Search the material for the string "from" and reply with how many lines contain it, nothing else.
:: Data extract ::
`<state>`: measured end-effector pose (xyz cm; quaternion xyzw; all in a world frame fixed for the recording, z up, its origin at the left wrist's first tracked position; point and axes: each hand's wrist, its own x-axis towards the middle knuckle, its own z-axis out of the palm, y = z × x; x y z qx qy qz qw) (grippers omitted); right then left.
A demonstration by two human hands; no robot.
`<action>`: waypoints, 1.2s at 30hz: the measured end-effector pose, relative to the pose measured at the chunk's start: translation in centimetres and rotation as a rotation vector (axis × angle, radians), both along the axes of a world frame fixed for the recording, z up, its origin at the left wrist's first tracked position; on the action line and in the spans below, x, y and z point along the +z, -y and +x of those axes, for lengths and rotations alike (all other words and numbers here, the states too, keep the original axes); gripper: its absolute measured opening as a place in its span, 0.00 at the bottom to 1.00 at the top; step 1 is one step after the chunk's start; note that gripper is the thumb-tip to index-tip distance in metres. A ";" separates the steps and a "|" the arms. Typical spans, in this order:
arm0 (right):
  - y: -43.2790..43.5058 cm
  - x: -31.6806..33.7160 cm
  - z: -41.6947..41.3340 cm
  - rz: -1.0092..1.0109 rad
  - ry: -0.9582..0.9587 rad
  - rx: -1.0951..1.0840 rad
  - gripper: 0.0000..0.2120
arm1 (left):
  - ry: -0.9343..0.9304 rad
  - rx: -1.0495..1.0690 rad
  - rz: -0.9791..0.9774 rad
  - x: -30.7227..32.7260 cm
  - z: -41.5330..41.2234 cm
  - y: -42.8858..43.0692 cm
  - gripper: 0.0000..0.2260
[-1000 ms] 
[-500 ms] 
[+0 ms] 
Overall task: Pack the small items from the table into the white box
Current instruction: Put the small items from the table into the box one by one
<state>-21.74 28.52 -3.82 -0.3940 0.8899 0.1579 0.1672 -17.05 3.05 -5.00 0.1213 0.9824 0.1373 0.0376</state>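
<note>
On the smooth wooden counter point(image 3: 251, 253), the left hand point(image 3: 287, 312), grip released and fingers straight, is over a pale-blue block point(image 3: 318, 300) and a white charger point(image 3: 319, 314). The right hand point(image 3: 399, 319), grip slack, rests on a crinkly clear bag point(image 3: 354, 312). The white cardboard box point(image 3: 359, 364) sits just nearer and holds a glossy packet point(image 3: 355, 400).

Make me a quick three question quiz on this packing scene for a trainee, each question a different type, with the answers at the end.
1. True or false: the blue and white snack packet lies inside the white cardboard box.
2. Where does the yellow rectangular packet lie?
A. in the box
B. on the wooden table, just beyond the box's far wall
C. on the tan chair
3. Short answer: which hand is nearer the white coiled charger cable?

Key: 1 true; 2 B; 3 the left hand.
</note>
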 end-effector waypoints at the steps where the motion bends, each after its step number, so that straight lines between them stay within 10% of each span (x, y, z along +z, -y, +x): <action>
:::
▶ [Worked solution]
2